What is Diabetic Retinopathy?

Diabetes is a systemic and metabolic disease with high blood sugar levels. Diabetes that impacts the entire body particularly affects our organs, including small vessels. The eyes are one of them. The most important effect of diabetes in the eye is badly affects the nutrition of the small nerve layers. As a result, bleeding, deposits, fluid collection, edema occur in the retina layer. This called diabetic retinopathy.

What are the symptoms of diabetic retinopathy?

Retinal edema occurs in the center of vision that we call macula and gradually leads to decreased vision. In some cases, there are no symptoms without fluid collection and there is insidious intraocular bleeding which causes loss of vision.

How is diabetic retinopathy diagnosed?

Diabetes patients should be examined immediately after diagnosis. In the ophthalmologic examination, diabetic retinopathy canbe  diagnosed. To evaluate the degree of diabetic retinopathy and treatment options after diagnosis, eye tomography (OCT) and eye angiography (FFA) should be performed.

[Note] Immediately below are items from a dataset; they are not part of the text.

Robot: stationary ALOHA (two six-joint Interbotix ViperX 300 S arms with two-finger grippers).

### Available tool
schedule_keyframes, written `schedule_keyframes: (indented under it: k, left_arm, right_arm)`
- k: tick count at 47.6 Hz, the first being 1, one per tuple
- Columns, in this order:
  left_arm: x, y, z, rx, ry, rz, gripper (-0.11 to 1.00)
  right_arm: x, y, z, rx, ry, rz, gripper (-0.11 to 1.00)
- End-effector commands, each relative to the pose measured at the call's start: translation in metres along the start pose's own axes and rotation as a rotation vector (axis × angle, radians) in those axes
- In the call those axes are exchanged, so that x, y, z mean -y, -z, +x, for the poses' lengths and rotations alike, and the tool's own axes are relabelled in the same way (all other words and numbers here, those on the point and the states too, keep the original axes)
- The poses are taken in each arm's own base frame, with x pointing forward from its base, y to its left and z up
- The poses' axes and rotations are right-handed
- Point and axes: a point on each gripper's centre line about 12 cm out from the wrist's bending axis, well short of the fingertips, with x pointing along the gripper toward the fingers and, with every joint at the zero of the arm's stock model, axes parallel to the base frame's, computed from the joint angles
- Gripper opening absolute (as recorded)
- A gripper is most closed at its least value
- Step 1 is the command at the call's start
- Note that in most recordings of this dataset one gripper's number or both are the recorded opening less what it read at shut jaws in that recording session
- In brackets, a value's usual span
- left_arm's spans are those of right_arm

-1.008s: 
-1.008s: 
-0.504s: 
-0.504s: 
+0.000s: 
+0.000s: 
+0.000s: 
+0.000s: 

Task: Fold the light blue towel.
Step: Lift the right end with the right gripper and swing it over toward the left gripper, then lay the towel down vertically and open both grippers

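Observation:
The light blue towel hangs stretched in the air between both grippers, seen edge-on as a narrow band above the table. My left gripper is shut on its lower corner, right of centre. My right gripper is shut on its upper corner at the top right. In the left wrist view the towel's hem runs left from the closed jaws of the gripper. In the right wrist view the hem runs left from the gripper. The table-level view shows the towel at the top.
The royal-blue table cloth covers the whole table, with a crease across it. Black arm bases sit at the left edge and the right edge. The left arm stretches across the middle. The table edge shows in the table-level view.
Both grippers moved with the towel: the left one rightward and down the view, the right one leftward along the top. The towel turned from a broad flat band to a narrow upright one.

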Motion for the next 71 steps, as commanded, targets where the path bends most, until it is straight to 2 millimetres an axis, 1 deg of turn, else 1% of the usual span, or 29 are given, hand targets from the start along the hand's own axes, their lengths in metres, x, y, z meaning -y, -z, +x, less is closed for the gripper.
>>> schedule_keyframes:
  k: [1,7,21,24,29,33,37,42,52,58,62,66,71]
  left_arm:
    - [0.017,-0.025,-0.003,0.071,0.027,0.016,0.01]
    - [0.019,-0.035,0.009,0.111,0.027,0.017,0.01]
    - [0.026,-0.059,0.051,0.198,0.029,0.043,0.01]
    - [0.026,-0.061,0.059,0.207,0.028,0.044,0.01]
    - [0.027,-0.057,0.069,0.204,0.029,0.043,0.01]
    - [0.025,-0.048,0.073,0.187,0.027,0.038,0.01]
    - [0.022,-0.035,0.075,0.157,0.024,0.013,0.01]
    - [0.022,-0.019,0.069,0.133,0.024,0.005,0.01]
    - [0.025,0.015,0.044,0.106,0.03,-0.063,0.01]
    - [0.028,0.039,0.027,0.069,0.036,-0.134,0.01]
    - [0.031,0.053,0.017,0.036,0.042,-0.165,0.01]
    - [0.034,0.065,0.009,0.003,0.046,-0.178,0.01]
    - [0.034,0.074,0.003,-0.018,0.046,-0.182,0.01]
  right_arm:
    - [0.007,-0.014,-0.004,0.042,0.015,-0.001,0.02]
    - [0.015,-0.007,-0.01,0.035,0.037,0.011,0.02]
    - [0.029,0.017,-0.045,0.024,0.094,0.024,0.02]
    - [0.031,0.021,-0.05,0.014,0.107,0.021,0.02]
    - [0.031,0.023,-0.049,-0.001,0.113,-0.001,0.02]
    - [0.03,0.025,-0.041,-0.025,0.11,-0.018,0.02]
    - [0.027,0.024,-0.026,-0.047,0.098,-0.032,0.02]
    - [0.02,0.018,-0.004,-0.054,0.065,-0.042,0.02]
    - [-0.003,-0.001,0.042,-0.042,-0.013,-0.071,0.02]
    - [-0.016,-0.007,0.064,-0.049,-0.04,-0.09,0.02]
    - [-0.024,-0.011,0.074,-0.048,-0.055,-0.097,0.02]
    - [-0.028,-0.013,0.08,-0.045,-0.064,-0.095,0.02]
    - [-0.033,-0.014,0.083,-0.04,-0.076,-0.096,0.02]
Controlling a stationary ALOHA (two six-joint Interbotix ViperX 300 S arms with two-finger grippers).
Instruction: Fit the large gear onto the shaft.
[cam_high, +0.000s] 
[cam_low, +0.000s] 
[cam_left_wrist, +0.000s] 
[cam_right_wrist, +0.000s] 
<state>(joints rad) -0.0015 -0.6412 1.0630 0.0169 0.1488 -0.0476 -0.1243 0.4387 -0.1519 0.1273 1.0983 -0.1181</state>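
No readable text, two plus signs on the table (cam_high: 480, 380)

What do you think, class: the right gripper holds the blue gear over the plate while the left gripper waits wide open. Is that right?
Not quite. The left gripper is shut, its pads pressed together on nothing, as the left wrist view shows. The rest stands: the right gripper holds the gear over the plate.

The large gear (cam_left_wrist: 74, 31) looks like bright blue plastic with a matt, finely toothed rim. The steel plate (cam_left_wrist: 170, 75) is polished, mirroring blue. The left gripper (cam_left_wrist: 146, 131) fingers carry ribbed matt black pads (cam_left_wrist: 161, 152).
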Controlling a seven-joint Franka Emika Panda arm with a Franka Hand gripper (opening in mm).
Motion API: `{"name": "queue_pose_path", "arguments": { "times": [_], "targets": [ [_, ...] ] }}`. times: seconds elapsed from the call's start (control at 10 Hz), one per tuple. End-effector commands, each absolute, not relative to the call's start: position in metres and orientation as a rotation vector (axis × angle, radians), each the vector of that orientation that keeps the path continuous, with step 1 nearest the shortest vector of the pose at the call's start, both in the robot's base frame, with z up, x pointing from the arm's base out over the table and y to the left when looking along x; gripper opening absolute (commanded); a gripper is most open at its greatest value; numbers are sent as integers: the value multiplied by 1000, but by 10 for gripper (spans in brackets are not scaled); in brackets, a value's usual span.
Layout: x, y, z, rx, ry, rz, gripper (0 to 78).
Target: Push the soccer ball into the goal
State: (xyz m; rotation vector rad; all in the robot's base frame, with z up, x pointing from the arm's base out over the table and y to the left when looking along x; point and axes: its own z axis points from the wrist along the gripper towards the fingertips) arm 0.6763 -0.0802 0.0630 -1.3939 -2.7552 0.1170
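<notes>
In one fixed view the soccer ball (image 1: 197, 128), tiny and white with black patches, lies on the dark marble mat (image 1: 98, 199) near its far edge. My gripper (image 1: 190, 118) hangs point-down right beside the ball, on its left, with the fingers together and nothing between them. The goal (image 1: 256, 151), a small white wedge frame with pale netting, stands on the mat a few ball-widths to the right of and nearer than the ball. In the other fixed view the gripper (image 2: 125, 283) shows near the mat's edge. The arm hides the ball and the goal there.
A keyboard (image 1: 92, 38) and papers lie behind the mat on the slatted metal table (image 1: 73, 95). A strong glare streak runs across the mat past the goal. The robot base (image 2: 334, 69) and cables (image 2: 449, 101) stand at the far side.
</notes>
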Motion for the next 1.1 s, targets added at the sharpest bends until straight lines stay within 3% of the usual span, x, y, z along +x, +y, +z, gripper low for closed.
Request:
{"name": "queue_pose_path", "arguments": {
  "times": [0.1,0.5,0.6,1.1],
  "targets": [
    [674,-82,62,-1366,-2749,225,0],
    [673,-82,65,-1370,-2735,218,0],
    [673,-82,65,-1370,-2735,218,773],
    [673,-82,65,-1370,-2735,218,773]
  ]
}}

What are the options of diabetic retinopathy treatment?

The most important step in the treatment is control to prevent high blood pressure, blood cholesterol and blood sugar. If diabetic retinopathy develops, argon laser photocoagulation is performed according to the degree of eye angiography and tomography. If there is edema in the macula, intraocular needle therapy is on the agenda. Usually single-session laser or needle therapy is not enough. In advanced cases, intraocular bleedings and tapes formed by the surgery called vitrectomy can be cleaned.

In what range should eye control be done in diabetes?

When diabetes is diagnosed, the first eye examination should be performed. Then, if there is no problem, the examination should be done at least once a year. Following the start of diabetic retinopathy, the duration of follow-up can be reduced by 1-6 months.